Equivalent to just three grains of salt, three milligrams of certain highly potent prescription pain killers can be lethal. For example, some synthetic opium alkaloids are potent enough to create a risk of overdose when first responders, including law enforcement, fire, rescue and emergency service personnel, are accidentally exposed. It only takes a small amount inhaled through the nose or mouth and absorbed by mucous membranes to cause severe adverse reactions.
Myth: Touching even a small amount of certain drug substances can cause overdose, coma or death.
Fact: Incidental skin exposure to certain drugs is extremely unlikely to harm you immediately.
- Potent synthetic opiates may appear as a powder, tablet, capsule or solution.
- Inhaling or transferring these substances from the skin to mucous membranes (eyes, nose or mouth) are the most common types of incidental exposure.
Do wash the affected area with soap and water as soon as possible to remove residue easily.
Don’t use alcohol-based hand sanitizers, wipes or products. They may increase the absorption of certain drugs.
Myth: First responders have also overdosed after contact with an overdose victim or contaminated environment.
Fact: Most first responders’ encounters with overdose victims and contaminated environments do not present a significant drug exposure threat.
- Experts agree that routine encounters with prescription and illicit drugs do not present a significant risk of exposure.
Do ensure that all commonly used controls and protocols are followed.
- Wear appropriate personal protective equipment (PPE), especially in unusual situations such as those with higher concentrations of airborne powders and environmental contamination.
- OxiClean Versatile Stain Remover™ is recommended for use (a study proving its cleaning powers was recently published in the Journal of Forensic Sciences) in cleaning prescription analgesic spills, giving first responders another safe way to reduce or eliminate exposure.

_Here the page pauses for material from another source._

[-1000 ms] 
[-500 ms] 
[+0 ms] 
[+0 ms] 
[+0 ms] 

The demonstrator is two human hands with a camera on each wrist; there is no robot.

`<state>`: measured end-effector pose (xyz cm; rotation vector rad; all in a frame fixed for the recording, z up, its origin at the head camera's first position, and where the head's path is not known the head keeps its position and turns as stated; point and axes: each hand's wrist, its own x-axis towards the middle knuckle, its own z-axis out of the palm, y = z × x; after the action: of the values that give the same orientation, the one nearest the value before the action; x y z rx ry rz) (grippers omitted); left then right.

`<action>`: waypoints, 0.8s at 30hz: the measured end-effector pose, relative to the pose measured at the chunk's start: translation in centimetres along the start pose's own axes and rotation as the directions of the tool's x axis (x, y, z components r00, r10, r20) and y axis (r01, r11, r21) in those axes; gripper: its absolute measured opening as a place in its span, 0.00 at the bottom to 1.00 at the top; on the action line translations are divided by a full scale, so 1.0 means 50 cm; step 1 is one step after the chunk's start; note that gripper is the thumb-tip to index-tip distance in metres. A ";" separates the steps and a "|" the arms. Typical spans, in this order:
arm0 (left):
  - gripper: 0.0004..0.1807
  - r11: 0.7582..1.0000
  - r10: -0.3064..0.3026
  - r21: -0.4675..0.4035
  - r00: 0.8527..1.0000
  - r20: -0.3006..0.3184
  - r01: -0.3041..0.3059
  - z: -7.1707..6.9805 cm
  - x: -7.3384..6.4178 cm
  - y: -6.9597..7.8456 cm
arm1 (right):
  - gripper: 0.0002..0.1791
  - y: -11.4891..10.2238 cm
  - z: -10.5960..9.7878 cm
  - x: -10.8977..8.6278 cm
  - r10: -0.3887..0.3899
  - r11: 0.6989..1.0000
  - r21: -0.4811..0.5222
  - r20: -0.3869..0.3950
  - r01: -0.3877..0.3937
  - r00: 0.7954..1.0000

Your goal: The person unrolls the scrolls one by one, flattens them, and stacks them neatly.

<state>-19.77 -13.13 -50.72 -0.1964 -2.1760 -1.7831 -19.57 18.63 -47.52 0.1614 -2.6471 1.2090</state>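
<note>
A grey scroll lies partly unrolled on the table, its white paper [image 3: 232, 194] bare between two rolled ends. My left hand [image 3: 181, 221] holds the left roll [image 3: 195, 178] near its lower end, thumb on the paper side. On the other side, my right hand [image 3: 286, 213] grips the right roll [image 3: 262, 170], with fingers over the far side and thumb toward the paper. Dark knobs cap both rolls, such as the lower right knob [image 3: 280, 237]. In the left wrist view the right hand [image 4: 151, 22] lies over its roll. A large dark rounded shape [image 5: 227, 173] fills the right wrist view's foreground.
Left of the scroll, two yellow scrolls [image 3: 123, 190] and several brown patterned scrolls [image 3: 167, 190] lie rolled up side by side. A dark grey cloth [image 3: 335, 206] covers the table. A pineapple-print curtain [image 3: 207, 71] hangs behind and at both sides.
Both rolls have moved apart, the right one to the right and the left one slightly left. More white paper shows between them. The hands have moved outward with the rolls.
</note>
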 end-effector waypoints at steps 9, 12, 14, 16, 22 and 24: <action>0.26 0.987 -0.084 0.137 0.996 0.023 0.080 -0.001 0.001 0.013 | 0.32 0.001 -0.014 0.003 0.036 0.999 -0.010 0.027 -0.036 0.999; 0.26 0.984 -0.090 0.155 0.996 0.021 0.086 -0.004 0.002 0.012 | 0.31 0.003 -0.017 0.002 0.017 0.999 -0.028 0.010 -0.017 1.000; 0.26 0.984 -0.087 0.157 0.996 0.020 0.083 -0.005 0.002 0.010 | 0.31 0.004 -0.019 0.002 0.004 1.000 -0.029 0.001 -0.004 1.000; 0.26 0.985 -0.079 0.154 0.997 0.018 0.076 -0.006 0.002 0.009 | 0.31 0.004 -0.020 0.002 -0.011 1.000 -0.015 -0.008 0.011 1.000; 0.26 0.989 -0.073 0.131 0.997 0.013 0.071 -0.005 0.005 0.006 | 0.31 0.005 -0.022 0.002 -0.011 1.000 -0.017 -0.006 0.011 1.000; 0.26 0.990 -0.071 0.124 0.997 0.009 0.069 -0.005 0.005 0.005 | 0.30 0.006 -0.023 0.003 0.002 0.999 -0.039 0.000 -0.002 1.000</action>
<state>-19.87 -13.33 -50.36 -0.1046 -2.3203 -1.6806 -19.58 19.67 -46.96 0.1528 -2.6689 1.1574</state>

Myth: PPE cannot protect you against drug powder exposure.
Fact: When worn correctly, PPE will protect you from exposure to drug powders.
Do wear appropriate PPE for the task when exposure to drug powders is likely (PPE includes gloves, properly fitted respiratory protection and safety eyewear).
Don’t use powdered gloves as powder particulates from the gloves may absorb and spread contaminants to unintended surfaces.
Myth: Standard precautions for dealing with suspicious substances do not apply to powerful prescription analgesics.
Fact: Occupational health and safety precautions regarding contact with unknown powdered substances are appropriate for most incidental encounters with both legal and illegal analgesics.
Do avoid direct contact with potential drug powders whenever possible.
- Wear appropriate PPE as required for the specific task or activity.
- Wash your hands with soap and water often and after handling suspicious substances.
- Soap and water are a useful control to reduce powder contamination.
- Use proper decontamination and notification procedures for contaminated equipment or clothing.
Don’t eat, drink or smoke after handling a suspicious substance until you have washed your hands.
Myth: The safest way to identify mail, packages and other materials that contain narcotics is through drug-sniffing dogs while wearing nitrile gloves and appropriate PPE.
Fact: The safest way to positively identify suspicious materials is through forensic analysis while using the proper lab safety equipment, a filtered fume/particulate hood.
Do use the proper ductless fume hood, which can be used as a narcotics identification workstation, to reduce the highest risk of exposure. These package and mail inspection workstations meet or exceed OSHA, ANSI and other international standards and provide the best protection against the highest risk of exposure and accidental contamination.
- Ductless fume hoods are designed to eliminate by-pass leakage.
- Electronic monitoring ensures continued performance and safety.
- Provides ideal protection against exposure to particulates and fumes that can compromise personnel safety.
Don’t rely on gloves and respiratory protection (full-face air-purifying respirators) alone to protect against exposure to highly potent narcotic powders. These safe handling methods are only intended to protect against medium-risk substances.